Pro-Palestinian protesters leave Dalhousie University quad, building
CBC
Pro-Palestinian protesters who had occupied green space at Dalhousie's Halifax campus for more than two months left on Monday afternoon shortly after police arrived at the university.
Earlier in the afternoon many of the protesters who had set up tents at Studley Quad had moved down the street to occupy a university building, a move that came three days after the school issued a trespass notice ordering protesters to leave the tent site.
Tents were briefly pitched during the afternoon inside the Kenneth C. Rowe Management Building on University Avenue. The social media account of Free Palestine Halifax-NS said the faculty of management building is the location of the office for an Israel exchange program.
Halifax Regional Police officers arrived at the building, but had mostly left the campus late Monday afternoon.

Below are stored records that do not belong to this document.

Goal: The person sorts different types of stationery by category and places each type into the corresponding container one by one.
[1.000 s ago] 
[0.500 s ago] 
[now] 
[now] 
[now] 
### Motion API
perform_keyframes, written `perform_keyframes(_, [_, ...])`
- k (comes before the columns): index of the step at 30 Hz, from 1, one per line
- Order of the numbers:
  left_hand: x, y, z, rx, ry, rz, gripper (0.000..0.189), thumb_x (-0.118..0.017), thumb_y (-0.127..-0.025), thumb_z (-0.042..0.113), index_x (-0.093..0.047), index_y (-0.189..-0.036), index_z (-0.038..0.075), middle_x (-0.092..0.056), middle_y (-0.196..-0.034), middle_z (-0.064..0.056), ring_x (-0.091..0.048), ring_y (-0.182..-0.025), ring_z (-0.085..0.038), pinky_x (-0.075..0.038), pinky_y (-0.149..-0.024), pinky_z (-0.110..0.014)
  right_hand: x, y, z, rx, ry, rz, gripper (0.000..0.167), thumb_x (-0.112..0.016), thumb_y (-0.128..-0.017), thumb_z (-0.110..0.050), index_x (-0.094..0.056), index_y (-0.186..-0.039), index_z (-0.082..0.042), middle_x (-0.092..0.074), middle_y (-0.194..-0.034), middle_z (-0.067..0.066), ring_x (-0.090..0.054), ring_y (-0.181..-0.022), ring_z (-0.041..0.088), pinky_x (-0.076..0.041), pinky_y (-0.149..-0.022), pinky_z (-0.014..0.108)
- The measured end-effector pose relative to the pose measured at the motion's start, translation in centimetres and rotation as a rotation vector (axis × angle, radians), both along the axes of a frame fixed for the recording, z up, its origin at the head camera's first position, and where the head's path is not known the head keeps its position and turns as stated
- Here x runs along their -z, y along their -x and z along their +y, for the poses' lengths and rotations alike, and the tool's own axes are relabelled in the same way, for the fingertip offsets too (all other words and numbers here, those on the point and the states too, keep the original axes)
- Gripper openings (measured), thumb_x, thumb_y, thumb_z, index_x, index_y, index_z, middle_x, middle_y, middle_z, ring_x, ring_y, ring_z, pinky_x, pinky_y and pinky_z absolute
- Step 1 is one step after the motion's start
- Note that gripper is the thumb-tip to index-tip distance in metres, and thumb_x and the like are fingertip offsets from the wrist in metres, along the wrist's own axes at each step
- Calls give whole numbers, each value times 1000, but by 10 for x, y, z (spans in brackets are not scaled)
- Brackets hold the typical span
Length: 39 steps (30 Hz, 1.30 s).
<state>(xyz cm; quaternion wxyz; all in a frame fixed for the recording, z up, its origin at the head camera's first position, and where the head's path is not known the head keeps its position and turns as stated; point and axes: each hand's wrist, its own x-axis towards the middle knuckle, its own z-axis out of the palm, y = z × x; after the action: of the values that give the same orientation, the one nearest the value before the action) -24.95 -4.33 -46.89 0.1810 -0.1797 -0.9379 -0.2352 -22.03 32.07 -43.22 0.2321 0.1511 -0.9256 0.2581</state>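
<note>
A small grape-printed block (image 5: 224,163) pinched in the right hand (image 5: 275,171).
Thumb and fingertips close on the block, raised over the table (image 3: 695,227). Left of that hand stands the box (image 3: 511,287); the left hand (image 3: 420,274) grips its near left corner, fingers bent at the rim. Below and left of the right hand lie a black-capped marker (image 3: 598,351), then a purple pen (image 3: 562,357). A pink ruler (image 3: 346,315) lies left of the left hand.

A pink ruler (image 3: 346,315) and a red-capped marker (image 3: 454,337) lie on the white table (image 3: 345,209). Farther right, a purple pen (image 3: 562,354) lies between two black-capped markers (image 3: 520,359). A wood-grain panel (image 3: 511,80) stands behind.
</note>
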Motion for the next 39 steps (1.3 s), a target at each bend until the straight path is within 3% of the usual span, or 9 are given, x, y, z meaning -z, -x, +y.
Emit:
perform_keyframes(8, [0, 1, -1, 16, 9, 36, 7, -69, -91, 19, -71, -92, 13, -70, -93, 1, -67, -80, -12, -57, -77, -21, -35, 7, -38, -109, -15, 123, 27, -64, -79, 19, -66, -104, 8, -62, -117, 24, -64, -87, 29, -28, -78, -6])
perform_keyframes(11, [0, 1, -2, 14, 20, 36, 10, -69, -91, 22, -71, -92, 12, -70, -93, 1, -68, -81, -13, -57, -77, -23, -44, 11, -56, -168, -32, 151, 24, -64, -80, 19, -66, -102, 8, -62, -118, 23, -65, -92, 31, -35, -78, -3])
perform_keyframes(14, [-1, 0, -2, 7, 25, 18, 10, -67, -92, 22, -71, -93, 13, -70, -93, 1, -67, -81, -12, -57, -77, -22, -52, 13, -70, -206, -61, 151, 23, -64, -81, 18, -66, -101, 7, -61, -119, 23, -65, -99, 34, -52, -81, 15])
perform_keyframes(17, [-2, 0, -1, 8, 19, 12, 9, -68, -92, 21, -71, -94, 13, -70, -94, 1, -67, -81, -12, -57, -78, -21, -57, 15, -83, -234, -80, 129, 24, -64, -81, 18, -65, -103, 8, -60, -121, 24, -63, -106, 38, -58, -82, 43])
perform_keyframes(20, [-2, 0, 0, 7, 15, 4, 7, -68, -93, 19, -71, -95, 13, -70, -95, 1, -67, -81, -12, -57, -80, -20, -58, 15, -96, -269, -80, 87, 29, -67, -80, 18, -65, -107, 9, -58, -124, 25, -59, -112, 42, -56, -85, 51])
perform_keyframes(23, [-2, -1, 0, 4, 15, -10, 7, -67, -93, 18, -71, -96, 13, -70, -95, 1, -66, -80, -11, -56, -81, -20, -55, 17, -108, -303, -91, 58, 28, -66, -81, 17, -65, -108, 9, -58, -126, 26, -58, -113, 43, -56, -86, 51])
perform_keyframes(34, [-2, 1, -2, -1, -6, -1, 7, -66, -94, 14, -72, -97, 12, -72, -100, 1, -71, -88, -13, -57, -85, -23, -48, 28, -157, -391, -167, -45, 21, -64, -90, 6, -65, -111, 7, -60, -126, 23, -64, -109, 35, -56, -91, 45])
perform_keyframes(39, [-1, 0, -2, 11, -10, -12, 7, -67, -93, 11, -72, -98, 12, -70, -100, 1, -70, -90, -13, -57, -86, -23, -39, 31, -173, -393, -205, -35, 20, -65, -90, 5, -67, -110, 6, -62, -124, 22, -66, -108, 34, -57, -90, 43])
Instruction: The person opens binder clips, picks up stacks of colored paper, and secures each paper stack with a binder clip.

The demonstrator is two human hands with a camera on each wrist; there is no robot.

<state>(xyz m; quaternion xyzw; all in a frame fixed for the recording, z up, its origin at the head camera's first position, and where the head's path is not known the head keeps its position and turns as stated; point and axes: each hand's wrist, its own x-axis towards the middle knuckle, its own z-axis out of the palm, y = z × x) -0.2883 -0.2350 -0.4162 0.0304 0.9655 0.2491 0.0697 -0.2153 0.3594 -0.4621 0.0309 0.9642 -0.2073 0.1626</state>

As of 4:30 p.m. AT protesters were gone from the Kenneth C. Rowe building and the encampment site at the Studley Quad had also been cleared.
Minutes later, the university announced it was closing its Halifax campus until further notice, citing safety concerns relating to the encampment.
Owen Skeen, president of NSCAD University's students' union, said police who arrived on campus requested to see his ID so he could be banned from Dalhousie University.
He said he plans to appeal the ban, and feels Dalhousie has taken "a pretty horrible position regarding academic freedom."
"They've shown that they do not allow student unions to support their students on Dalhousie premises," he said in an interview late Monday afternoon.
Earlier in the day, the university said it had begun "operations" to remove objects from the two-month-old encampment site at the Studley Quad. A number of protesters said security guards started dismantling tents around 6:30 a.m., but then stopped and put up yellow caution tape around the encampment.
The group Students for the Liberation of Palestine Kjipuktuk, which was behind the protest, wanted Dalhousie to cease all partnerships with Israeli academic institutions and suspend financial ties with the country.
Sara MacCallum, the president of the University of King's College students' union, said guards who arrived at the encampment tried to remove a small library and a display noting the names of Palestinian children who had died in the Israel-Hamas war, but students stopped them.
"Students are showing that they're here until divestment, and they will not be moved unless forced," she said.
The university on Friday said all protesters had to leave the Studley Quad by 7 p.m. Sunday, but the deadline came and went as demonstrators gathered at the site that evening in support of the encampment.